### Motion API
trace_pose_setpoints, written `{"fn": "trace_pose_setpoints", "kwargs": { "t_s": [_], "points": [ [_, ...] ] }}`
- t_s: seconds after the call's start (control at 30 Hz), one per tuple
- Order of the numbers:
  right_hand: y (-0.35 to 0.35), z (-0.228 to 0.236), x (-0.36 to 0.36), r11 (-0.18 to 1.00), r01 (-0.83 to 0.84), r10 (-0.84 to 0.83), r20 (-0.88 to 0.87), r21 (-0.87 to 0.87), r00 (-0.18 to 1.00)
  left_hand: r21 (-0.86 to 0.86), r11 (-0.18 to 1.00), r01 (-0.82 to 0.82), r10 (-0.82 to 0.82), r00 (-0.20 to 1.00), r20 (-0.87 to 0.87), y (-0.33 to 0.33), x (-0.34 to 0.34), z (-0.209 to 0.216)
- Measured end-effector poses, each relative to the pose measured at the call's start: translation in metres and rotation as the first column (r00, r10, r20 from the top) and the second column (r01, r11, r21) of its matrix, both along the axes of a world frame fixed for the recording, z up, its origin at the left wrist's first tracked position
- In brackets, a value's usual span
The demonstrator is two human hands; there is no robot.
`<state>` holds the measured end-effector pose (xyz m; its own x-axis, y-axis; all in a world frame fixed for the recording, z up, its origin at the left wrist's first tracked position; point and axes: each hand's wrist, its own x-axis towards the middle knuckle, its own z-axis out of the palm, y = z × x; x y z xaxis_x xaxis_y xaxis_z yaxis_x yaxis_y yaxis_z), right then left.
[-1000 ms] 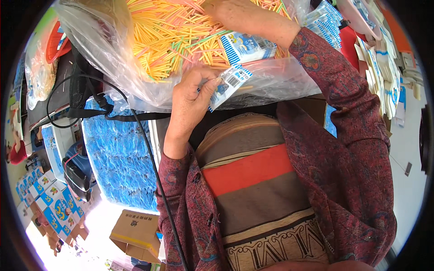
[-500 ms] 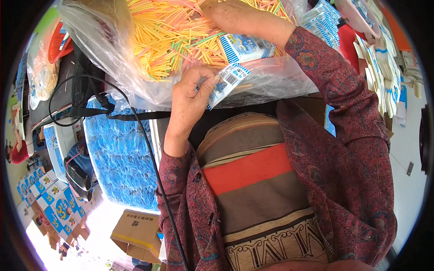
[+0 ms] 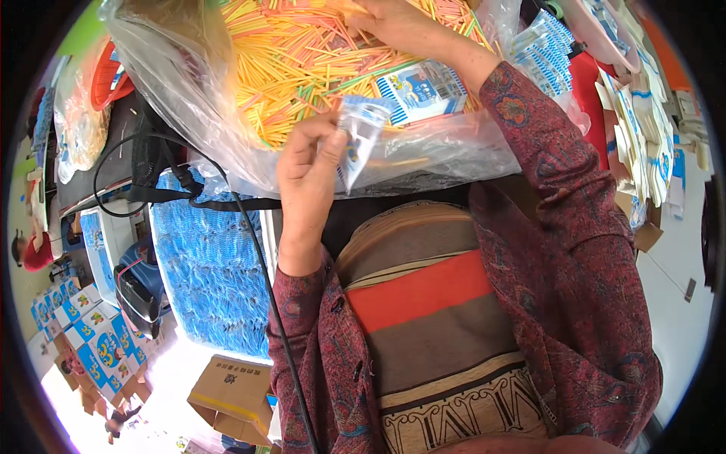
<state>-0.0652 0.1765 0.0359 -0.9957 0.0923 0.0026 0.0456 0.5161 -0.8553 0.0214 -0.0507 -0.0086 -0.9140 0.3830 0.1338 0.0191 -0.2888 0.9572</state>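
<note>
My left hand (image 3: 308, 181) pinches a small blue-and-white plastic packet (image 3: 363, 140) between thumb and fingers, held upright at the near edge of a heap of thin yellow, pink and green sticks (image 3: 302, 68). The heap lies in a large clear plastic bag (image 3: 162, 45). Over the heap's far side my right hand (image 3: 397, 26) has its fingers curled in among the sticks; what they grip, if anything, I cannot make out at the top edge. Below my right wrist, more flat blue-and-white packets (image 3: 423, 87) rest on the sticks.
Left of me stands a white crate of blue-striped packets (image 3: 212, 265), with a black cable (image 3: 253, 242) hanging across it. An open cardboard box (image 3: 231, 393) is on the floor. Striped packets (image 3: 544, 53) and a pink basin (image 3: 601, 30) are at the far right.
My left hand has tilted the packet more upright, its top now away from me. My right hand has shifted slightly right, and more of its fingers show.
</note>
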Motion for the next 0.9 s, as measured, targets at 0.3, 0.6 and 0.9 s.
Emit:
{"fn": "trace_pose_setpoints", "kwargs": {
  "t_s": [0.3,0.6,0.9],
  "points": [
    [-0.022,-0.001,0.004,0.451,0.128,0.04,0.164,-0.883,0.986,0.651,0.735,-0.188,-0.122,0.908,0.4,0.044,-0.039,0.022],
    [-0.054,-0.013,0.031,0.441,-0.04,-0.083,-0.085,-0.896,0.993,0.771,0.625,-0.121,-0.205,0.928,0.311,0.068,-0.055,0.012],
    [-0.044,-0.006,0.025,0.581,-0.19,-0.019,-0.247,-0.791,0.969,0.709,0.687,-0.161,-0.162,0.917,0.365,0.058,-0.051,0.025]
  ]
}}
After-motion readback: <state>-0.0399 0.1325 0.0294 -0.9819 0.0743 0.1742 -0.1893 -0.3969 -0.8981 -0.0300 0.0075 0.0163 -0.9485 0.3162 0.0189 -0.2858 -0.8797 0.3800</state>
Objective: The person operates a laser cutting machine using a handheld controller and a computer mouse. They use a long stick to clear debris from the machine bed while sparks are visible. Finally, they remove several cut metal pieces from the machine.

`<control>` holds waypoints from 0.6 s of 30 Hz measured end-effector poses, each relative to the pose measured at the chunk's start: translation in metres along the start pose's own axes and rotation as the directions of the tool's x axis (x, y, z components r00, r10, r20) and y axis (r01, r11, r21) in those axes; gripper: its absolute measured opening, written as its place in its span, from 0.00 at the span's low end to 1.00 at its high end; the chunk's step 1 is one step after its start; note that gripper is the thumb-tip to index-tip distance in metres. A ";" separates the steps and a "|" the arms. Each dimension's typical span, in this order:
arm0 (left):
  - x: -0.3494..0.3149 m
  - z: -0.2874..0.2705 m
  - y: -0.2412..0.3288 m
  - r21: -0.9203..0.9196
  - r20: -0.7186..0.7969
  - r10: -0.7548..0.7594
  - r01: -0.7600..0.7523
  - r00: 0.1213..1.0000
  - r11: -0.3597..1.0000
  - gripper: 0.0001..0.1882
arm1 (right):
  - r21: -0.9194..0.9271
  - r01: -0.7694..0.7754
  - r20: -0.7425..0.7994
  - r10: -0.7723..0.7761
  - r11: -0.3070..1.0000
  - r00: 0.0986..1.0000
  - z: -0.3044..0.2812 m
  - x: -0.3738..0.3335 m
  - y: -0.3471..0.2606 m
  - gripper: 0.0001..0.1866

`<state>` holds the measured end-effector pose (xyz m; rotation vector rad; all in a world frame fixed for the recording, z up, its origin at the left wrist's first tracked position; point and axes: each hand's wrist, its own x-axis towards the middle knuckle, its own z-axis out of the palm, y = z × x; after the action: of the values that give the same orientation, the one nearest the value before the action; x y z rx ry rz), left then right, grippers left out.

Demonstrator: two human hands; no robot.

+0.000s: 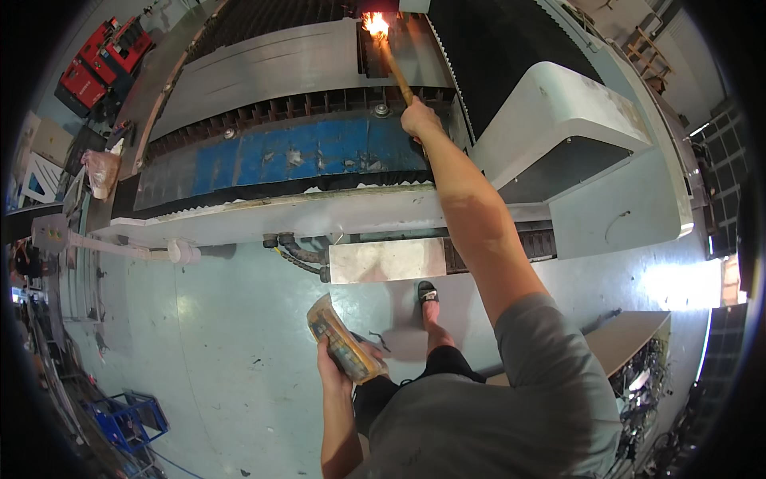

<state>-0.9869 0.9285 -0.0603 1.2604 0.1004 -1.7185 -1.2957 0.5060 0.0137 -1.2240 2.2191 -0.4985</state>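
My right hand (420,119) reaches far forward over the machine bed, closed round a thin tan stick (398,73). At the stick's far end is a bright orange flame (375,25); whether the stick itself burns I cannot tell. Below the flame lies a grey metal sheet (271,68) on a slatted bed. Low in front of my body, my left hand (333,369) grips a long packet (345,342) in yellowish see-through wrapping. Its contents look greenish and brown, but their kind is unclear.
A scuffed blue strip (311,152) runs along the bed's near side. To the right rises a white machine housing (574,120). A metal box (387,261) with cables juts out below the front edge. Red machines (100,68) stand far left, a blue frame (128,419) lower left.
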 end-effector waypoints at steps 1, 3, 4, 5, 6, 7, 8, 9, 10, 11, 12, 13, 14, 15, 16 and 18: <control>0.004 -0.003 0.003 -0.015 -0.011 0.020 -0.020 1.000 1.000 0.25 | -0.013 -0.003 0.024 0.004 1.000 1.000 0.001 0.002 -0.001 0.33; 0.015 -0.008 0.005 -0.012 0.008 0.028 -0.028 1.000 1.000 0.25 | -0.044 0.021 -0.020 -0.022 0.999 1.000 0.003 -0.002 -0.002 0.31; 0.019 -0.010 0.005 -0.012 0.007 0.033 -0.033 0.999 0.999 0.25 | -0.064 0.047 -0.085 -0.053 0.997 0.995 0.007 -0.010 -0.003 0.29; 0.022 -0.012 0.005 -0.017 0.011 0.037 -0.037 0.999 0.999 0.26 | -0.086 0.074 -0.151 -0.087 0.994 0.985 0.008 -0.019 -0.003 0.28; 0.024 -0.012 0.005 -0.024 0.013 0.044 -0.043 0.999 0.999 0.26 | -0.093 0.121 -0.186 -0.136 0.988 0.973 0.008 -0.031 -0.001 0.28; 0.024 -0.013 0.007 -0.039 0.038 0.064 -0.063 0.997 0.997 0.26 | -0.101 0.169 -0.217 -0.187 0.980 0.958 0.010 -0.050 0.003 0.28; 0.023 -0.013 0.009 -0.027 0.005 0.042 -0.042 0.999 0.999 0.26 | -0.110 0.210 -0.244 -0.231 0.971 0.942 0.012 -0.073 0.009 0.28; 0.024 -0.011 0.011 -0.023 0.003 0.032 -0.031 0.999 0.999 0.26 | -0.084 0.226 -0.178 -0.238 0.970 0.955 0.013 -0.093 0.012 0.28; 0.024 -0.009 0.014 -0.015 0.003 0.028 -0.028 1.000 1.000 0.26 | -0.058 0.243 -0.118 -0.249 0.968 0.961 0.012 -0.112 0.012 0.28; 0.022 -0.007 0.017 -0.001 0.000 0.022 -0.022 1.000 1.000 0.25 | -0.028 0.296 -0.082 -0.297 0.955 0.951 0.012 -0.130 0.013 0.29; 0.021 -0.005 0.019 0.004 0.008 0.040 -0.040 0.999 0.999 0.24 | -0.013 0.298 -0.068 -0.298 0.954 0.952 0.014 -0.149 0.015 0.29; 0.018 -0.005 0.022 0.015 0.006 0.059 -0.059 0.998 0.998 0.24 | 0.006 0.335 -0.070 -0.334 0.942 0.940 0.019 -0.168 0.016 0.29; 0.015 -0.005 0.025 0.021 0.022 0.092 -0.093 0.995 0.995 0.23 | 0.016 0.360 -0.067 -0.359 0.933 0.931 0.023 -0.185 0.019 0.30; 0.013 -0.006 0.028 0.017 0.020 0.077 -0.077 0.997 0.997 0.23 | 0.033 0.374 -0.059 -0.372 0.927 0.926 0.027 -0.200 0.024 0.30; 0.010 -0.008 0.033 0.012 0.035 0.077 -0.078 0.996 0.997 0.24 | 0.046 0.376 -0.045 -0.374 0.926 0.926 0.031 -0.215 0.029 0.29; 0.005 -0.018 0.042 0.010 0.053 0.091 -0.091 0.994 0.996 0.24 | 0.061 0.398 -0.048 -0.396 0.915 0.917 0.042 -0.241 0.041 0.29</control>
<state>-0.9446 0.9130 -0.0538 1.2096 0.0017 -1.6745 -1.1919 0.7305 0.0272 -1.6485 1.9603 -0.7525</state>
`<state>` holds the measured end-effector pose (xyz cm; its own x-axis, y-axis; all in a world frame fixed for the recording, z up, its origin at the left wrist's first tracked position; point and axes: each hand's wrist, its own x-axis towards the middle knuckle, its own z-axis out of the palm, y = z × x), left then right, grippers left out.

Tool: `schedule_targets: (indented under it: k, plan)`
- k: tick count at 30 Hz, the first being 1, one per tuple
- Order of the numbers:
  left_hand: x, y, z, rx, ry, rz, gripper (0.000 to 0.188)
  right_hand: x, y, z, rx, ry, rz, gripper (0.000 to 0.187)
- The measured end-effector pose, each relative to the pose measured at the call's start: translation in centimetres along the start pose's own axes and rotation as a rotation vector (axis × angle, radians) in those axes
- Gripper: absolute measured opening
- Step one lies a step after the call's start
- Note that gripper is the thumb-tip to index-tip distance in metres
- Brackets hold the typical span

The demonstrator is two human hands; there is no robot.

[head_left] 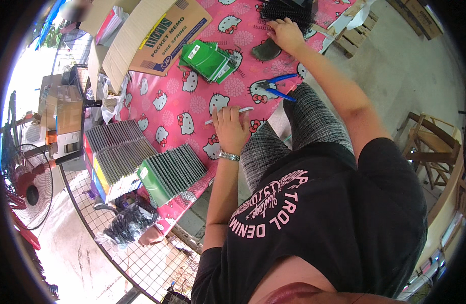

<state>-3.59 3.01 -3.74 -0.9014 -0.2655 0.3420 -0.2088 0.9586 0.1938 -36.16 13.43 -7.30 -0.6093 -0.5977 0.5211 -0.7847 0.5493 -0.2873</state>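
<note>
Left hand (231, 129) grip flat on thin white notepad (233, 112) | right hand (285, 34) fingers among black spirals (286, 12)

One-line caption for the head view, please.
Left hand presses a thin white strip on the pink cartoon tablecloth; right hand reaches into black spiral bindings.

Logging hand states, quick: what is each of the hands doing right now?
Left hand: fingers flat on a thin white strip on the table, pressing rather than gripping.
Right hand: reaching into the black spirals; grip cannot be told.
</note>
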Motion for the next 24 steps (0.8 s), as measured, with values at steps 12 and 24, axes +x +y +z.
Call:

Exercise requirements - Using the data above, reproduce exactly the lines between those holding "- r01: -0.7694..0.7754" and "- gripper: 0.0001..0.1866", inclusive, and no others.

Solved problem -
  - r01: -0.7694..0.7754
  - r20: -0.7425..0.7994
  - r10: -0.7723..0.7761
  - r11: -0.3070..1.0000
  - r00: 0.0986..1.0000
  - z: -0.3044..0.2812 m
  - x: -0.3738..0.3335 m
  - y: -0.3471..0.2606 m
  - gripper: 0.0001..0.1866

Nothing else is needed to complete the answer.